Using a rough greyscale algorithm can result in several problems. Firstly, the output may lack smooth transitions between shades of grey, leading to a visually jagged or pixelated appearance. This can make the image look unnatural and lose details. Secondly, the algorithm may not accurately represent the original image's tonal values, causing a loss of contrast and subtle variations in brightness. Additionally, a rough greyscale algorithm might not take into account color perception, leading to inaccurate conversions. Lastly, the algorithm may not consider the specific characteristics of the input image, resulting in a generic or one-size-fits-all approach that fails to capture the nuances of individual images.

Limited Dynamic Range: A rough greyscale algorithm might not properly capture the full range of tones in an image. This can result in loss of detail in the highlights and shadows, leading to a flat or washed-out appearance.

Loss of Texture and Detail: The algorithm's lack of precision can cause the loss of fine textures and intricate details in the image. This can impact the overall quality and visual fidelity of the greyscale conversion.

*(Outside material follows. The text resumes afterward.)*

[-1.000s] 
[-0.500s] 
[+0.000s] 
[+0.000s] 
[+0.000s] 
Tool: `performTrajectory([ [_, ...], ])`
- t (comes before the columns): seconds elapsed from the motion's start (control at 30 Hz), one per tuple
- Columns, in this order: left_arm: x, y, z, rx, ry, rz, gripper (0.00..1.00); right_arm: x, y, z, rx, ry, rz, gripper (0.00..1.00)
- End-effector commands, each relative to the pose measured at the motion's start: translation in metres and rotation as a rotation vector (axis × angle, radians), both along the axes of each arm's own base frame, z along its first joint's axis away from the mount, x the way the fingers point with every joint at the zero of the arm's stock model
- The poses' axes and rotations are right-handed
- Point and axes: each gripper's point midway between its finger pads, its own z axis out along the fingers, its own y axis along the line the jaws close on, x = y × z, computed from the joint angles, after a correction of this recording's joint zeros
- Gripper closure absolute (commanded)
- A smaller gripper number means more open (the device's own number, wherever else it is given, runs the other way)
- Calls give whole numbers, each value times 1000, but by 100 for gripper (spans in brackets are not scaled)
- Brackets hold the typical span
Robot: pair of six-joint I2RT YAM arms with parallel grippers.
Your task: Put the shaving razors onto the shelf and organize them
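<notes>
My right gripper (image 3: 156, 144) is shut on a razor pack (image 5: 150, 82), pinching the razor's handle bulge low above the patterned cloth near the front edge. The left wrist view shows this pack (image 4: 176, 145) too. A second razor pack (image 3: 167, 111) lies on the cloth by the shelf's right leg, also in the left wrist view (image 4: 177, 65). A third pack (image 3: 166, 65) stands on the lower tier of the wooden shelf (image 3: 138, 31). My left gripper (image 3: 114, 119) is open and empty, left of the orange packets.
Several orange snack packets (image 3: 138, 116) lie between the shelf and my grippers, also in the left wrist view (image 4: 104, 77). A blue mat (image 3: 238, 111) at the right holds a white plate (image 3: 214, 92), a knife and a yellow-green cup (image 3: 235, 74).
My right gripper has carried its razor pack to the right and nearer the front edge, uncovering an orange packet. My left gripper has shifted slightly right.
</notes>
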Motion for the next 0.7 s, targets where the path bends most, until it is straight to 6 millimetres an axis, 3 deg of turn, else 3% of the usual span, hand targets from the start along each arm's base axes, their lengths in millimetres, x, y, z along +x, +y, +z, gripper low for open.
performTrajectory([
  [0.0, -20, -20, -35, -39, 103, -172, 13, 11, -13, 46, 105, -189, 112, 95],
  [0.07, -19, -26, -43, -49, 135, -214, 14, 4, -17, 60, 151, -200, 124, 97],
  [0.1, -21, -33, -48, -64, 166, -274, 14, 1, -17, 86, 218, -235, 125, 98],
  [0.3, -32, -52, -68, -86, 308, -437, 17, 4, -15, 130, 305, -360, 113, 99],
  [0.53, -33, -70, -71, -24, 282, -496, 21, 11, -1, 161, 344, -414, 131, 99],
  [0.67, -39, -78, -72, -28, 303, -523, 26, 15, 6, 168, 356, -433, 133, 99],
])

Inconsistent Results: Different images may require different adjustments and optimizations to achieve a satisfactory greyscale representation. A rough algorithm may not account for these variations, leading to inconsistent and suboptimal results across different images.

Artifacts and Noise: The algorithm's simplifications and approximations can introduce artifacts and noise into the greyscale output. These artifacts can manifest as unwanted patterns, irregularities, or pixel distortions, degrading the image quality.

Insensitivity to Image Content: A rough greyscale algorithm may not consider the specific content of the image, such as the subject matter or composition. As a result, important elements may not be adequately highlighted or differentiated, affecting the overall visual impact.We can also observe in tools like color picker from image & color wheels.

Lack of User Control: Users may have limited control over the algorithm's parameters and adjustments. This can restrict their ability to fine-tune the greyscale conversion according to their artistic vision or specific requirements.

It's worth noting that the severity of these problems can vary depending on the specific algorithm being used and the quality of implementation. However, these are some common challenges associated with rough greyscale algorithms.